ASSIGNMENT:
All of the data below should be printed again word for word, pictures excluded.
#####
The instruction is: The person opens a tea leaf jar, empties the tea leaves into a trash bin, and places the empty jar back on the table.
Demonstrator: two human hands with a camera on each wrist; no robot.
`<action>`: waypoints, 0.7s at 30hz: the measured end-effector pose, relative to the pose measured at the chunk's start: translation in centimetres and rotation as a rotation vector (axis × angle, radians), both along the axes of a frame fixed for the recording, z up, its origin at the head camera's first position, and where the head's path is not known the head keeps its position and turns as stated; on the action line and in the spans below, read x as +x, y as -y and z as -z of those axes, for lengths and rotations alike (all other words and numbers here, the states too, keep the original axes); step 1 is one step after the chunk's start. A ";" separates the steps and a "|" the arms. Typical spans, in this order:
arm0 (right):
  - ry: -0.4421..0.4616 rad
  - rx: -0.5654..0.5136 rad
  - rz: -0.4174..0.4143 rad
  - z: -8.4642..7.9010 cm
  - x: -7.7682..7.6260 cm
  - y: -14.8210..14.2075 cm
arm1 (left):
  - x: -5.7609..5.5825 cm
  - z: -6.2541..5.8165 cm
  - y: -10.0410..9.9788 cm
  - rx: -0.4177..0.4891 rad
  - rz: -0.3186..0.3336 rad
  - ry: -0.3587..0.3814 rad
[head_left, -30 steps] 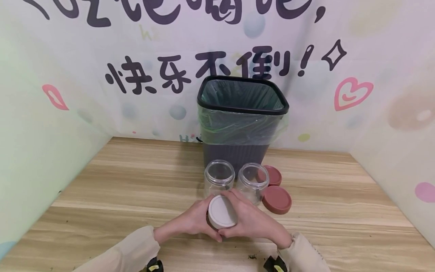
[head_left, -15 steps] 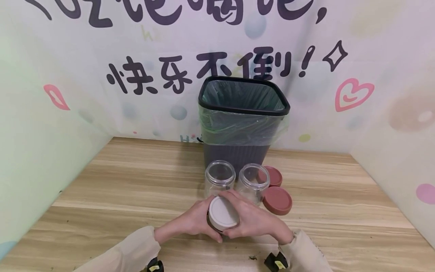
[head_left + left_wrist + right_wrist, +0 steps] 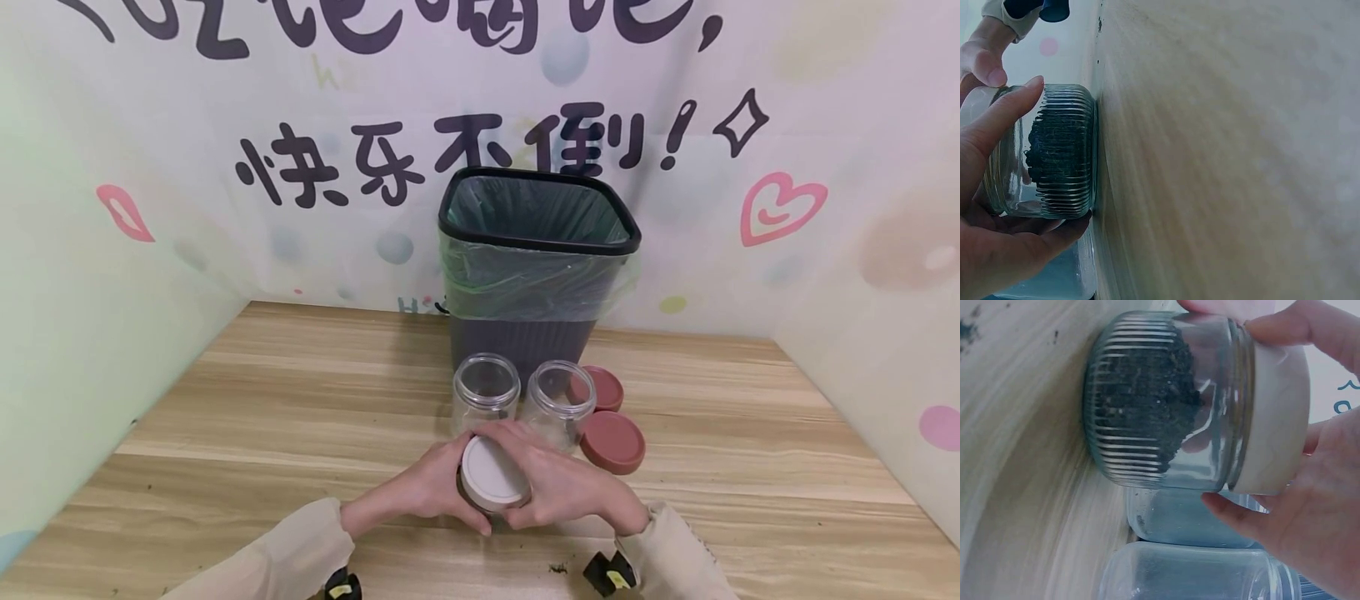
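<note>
A ribbed glass jar [image 3: 1141, 400], partly filled with dark, crumbly stuff, stands upright on the wooden table. On its mouth sits a white lid [image 3: 493, 473]. My left hand [image 3: 438, 483] grips the glass body from the left, thumb at the near side. From the right, my right hand [image 3: 558, 483] holds the lid, thumb in front and fingers over the far edge. Just beyond my hands are two lidless clear jars, the left jar [image 3: 486, 400] and the right jar [image 3: 558, 408], their lower parts partly covered by my hands.
Two red lids, the nearer lid [image 3: 613, 442] and the farther lid [image 3: 604, 388], lie right of the clear jars. Behind them stands a dark bin [image 3: 521, 342] with a green bag liner. Dark crumbs [image 3: 557, 568] dot the near tabletop. Printed cloth [image 3: 337, 250] hangs behind.
My right thumb has shifted a little to the right along the lid's front edge, and the right fingers slightly left at its far side. The left hand keeps its hold on the jar.
</note>
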State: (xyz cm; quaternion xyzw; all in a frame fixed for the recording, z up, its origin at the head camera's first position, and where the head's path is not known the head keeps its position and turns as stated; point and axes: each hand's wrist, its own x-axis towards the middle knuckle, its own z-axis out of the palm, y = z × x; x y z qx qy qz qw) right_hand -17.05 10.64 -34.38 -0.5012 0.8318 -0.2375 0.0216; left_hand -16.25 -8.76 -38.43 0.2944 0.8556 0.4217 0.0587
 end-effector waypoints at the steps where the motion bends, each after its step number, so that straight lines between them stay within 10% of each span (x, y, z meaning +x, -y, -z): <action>1: 0.004 0.005 -0.003 0.0 0.0 0.0 | 0.0 0.0 0.0 -0.003 0.001 -0.002; 15: -0.208 0.028 0.296 0.4 1.4 1.2 | 0.0 0.0 0.1 -0.018 -0.013 -0.006; 21: -0.232 0.050 0.286 0.4 1.5 1.3 | 0.0 0.0 0.1 -0.019 -0.010 -0.006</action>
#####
ANSWER:
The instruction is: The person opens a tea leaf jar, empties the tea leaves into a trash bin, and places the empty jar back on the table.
Demonstrator: two human hands with a camera on each wrist; no robot.
`<action>`: waypoints, 0.7s at 30hz: the measured end-effector pose, relative to the pose measured at the chunk's start: translation in centimetres and rotation as a rotation vector (axis × angle, radians), both along the axes of a frame fixed for the recording, z up, its origin at the head camera's first position, and where the head's path is not known the head keeps its position and turns as stated; on the action line and in the spans below, read x as +x, y as -y and z as -z of those axes, for lengths and rotations alike (all other words and numbers here, the states too, keep the original axes); step 1 is one step after the chunk's start. A ";" separates the steps and a "|" the arms. Typical spans, in this order:
arm0 (right):
  - ry: -0.4421..0.4616 rad
  - rx: -0.5654..0.5136 rad
  - rz: -0.4174..0.4143 rad
  - z: -8.4642..7.9010 cm
  - x: -7.7682..7.6260 cm
  - y: -14.8210..14.2075 cm
arm1 (left):
  - x: -5.7609..5.5825 cm
  - z: -6.2541..5.8165 cm
  - y: -10.0410..9.9788 cm
  - rx: -0.4177..0.4891 rad
  - rz: -0.3186..0.3336 rad
  - ry: -0.3587..0.3814 rad
[head_left, -30 steps] 
[head_left, -15 steps] 
[head_left + left_wrist + right_wrist, +0 steps] 
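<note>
A ribbed glass jar [image 3: 1141, 400], partly filled with dark, crumbly stuff, stands upright on the wooden table. On its mouth sits a white lid [image 3: 493, 473]. My left hand [image 3: 438, 483] grips the glass body from the left, thumb at the near side. From the right, my right hand [image 3: 558, 483] holds the lid, thumb in front and fingers over the far edge. Just beyond my hands are two lidless clear jars, the left jar [image 3: 486, 400] and the right jar [image 3: 558, 408], their lower parts partly covered by my hands.
Two red lids, the nearer lid [image 3: 613, 442] and the farther lid [image 3: 604, 388], lie right of the clear jars. Behind them stands a dark bin [image 3: 521, 342] with a green bag liner. Dark crumbs [image 3: 557, 568] dot the near tabletop. Printed cloth [image 3: 337, 250] hangs behind.
My right thumb has shifted a little to the right along the lid's front edge, and the right fingers slightly left at its far side. The left hand keeps its hold on the jar.
</note>
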State: (xyz cm; quaternion xyzw; all in a frame fixed for the recording, z up, its origin at the head camera's first position, and where the head's path is not known the head keeps its position and turns as stated; point and axes: each hand's wrist, its own x-axis towards the middle knuckle, its own z-axis out of the palm, y = z × x; x y z qx qy qz qw) right_hand -17.05 10.64 -34.38 -0.5012 0.8318 -0.2375 0.0216; left_hand -16.25 -8.76 -38.43 0.2944 0.8556 0.4217 0.0587
 end-effector waypoints at the steps where the motion bends, each after its step number, so that straight lines between them stay within 10% of each span (x, y, z meaning +x, -y, -z): <action>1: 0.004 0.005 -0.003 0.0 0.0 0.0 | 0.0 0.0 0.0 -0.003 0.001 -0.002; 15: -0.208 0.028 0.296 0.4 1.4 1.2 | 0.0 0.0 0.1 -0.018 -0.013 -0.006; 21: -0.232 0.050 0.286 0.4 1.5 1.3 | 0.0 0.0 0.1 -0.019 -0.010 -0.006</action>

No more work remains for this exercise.